All Posts By

Luc Perkins

Cortex: a multi-tenant, horizontally scalable Prometheus-as-a-Service

By | Blog

Prometheus is one of the standard-bearing open-source solutions for monitoring and observability. From its humble origins at SoundCloud in 2012, Prometheus quickly garnered widespread adoption and later became one of the first CNCF projects and just the second to graduate (after Kubernetes). It’s used by tons of forward-thinking companies in production, including heavyweights like DigitalOcean, Fastly, and Weaveworks, and has its own dedicated yearly conference, PromCon.
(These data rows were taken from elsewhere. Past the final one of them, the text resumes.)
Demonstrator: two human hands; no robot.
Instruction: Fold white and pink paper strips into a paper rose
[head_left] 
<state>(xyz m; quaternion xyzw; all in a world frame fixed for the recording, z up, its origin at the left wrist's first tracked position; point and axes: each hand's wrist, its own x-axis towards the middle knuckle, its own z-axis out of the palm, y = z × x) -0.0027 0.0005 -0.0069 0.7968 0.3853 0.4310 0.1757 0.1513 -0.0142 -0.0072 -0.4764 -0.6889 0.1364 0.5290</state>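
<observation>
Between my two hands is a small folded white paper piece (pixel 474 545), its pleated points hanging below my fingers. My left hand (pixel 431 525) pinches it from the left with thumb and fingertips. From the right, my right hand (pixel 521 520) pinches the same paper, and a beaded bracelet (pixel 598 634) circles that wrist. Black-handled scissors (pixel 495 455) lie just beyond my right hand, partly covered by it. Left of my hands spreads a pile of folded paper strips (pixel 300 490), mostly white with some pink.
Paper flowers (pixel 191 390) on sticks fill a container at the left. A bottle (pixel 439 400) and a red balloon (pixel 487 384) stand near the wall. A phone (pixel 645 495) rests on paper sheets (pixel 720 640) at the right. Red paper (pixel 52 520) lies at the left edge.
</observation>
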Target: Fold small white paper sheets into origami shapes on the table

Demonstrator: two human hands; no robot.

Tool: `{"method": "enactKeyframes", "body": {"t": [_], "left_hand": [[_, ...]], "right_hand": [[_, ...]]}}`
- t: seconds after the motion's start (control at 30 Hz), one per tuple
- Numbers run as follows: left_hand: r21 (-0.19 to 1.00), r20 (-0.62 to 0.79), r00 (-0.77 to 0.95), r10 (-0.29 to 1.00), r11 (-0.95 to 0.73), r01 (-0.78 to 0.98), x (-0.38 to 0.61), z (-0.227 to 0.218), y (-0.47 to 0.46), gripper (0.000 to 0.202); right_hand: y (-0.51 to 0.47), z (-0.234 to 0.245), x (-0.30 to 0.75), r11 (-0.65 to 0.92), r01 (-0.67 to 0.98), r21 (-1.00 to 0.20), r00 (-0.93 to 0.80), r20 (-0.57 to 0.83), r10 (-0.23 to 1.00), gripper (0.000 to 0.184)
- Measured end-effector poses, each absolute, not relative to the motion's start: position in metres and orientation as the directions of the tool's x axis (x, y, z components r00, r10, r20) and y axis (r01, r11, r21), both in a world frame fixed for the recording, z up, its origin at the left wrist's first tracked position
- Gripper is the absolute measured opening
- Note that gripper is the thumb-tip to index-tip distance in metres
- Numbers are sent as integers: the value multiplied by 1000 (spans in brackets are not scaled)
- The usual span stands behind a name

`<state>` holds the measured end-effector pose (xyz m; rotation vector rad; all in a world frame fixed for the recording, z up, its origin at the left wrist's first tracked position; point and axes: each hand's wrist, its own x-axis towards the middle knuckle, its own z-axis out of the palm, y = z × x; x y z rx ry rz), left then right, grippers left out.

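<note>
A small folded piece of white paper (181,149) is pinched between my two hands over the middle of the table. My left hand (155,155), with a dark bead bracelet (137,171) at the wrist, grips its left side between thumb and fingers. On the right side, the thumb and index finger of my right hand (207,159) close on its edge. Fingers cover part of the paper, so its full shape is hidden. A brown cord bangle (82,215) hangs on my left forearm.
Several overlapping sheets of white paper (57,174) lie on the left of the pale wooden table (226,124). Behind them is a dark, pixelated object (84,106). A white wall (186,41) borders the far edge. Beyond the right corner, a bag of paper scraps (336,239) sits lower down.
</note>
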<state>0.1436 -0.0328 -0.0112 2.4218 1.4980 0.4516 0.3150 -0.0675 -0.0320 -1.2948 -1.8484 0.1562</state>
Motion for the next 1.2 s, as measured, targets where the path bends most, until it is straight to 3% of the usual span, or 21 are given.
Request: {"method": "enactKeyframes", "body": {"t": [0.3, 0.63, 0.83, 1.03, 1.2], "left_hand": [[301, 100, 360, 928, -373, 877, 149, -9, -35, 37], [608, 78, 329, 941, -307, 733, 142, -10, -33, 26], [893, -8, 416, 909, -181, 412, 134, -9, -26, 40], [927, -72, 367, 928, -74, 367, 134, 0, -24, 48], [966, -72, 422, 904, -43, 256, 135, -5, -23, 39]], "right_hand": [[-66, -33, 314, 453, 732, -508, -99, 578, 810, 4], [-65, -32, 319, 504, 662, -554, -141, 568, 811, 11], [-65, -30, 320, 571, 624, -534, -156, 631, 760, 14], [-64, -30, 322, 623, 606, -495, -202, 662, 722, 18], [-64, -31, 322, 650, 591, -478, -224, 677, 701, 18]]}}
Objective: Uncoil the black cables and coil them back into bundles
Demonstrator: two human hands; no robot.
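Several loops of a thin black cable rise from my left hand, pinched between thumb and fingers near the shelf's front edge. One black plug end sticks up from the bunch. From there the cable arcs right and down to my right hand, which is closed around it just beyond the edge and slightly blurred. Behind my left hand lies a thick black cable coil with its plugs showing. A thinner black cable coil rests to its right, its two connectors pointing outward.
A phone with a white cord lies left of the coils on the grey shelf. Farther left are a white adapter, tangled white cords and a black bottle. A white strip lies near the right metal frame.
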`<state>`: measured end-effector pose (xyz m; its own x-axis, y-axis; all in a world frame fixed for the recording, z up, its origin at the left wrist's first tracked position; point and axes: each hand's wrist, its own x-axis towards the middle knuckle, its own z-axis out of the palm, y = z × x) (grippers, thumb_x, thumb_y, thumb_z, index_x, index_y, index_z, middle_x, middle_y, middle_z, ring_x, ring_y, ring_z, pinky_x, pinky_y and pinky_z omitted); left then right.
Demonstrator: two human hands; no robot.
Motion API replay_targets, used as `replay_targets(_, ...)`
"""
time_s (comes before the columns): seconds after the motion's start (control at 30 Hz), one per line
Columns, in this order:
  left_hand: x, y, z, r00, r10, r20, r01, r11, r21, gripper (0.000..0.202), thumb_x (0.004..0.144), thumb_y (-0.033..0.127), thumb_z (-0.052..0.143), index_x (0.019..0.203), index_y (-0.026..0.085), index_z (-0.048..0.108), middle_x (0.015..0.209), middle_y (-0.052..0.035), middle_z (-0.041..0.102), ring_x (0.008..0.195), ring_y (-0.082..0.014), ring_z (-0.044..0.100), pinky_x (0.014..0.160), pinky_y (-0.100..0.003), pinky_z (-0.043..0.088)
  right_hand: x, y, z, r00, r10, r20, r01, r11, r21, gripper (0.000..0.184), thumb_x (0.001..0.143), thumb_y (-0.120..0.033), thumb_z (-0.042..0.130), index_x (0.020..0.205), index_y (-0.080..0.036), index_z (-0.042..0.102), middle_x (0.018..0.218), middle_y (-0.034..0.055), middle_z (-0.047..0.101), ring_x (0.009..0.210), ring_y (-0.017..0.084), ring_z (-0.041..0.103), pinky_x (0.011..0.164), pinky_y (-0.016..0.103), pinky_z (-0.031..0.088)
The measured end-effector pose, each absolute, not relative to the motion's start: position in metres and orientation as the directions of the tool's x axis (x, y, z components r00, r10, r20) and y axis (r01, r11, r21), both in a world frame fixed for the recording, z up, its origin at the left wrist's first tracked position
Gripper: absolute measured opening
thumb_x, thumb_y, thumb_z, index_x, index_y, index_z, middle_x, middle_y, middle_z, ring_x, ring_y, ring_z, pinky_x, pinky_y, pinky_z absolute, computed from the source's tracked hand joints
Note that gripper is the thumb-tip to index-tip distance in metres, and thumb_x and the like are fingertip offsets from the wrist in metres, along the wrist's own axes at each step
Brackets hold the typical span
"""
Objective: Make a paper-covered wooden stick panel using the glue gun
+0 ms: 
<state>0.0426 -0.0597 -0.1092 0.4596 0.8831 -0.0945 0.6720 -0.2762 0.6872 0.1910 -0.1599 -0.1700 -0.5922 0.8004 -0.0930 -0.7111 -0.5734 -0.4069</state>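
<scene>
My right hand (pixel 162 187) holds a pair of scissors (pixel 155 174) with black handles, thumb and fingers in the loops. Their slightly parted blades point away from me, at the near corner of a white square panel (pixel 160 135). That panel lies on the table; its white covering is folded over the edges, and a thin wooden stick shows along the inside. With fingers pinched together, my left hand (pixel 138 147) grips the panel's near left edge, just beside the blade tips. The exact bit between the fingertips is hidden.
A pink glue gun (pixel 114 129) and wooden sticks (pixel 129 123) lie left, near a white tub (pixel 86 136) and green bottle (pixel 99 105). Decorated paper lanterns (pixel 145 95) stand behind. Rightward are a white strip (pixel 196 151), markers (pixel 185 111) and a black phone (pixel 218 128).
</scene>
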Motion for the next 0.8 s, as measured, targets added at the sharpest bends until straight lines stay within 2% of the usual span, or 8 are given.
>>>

Prometheus: powerful but intentionally limited

Prometheus has succeeded in part because the core Prometheus server and its various complements, such as Alertmanager, Grafana, and the exporter ecosystem, form a compelling end-to-end solution to a crucial but difficult problem. Prometheus does not, however, provide some of the capabilities that you’d expect from a full-fledged “as-a-Service” platform, such as multi-tenancy, authentication and authorization, and built-in long-term storage.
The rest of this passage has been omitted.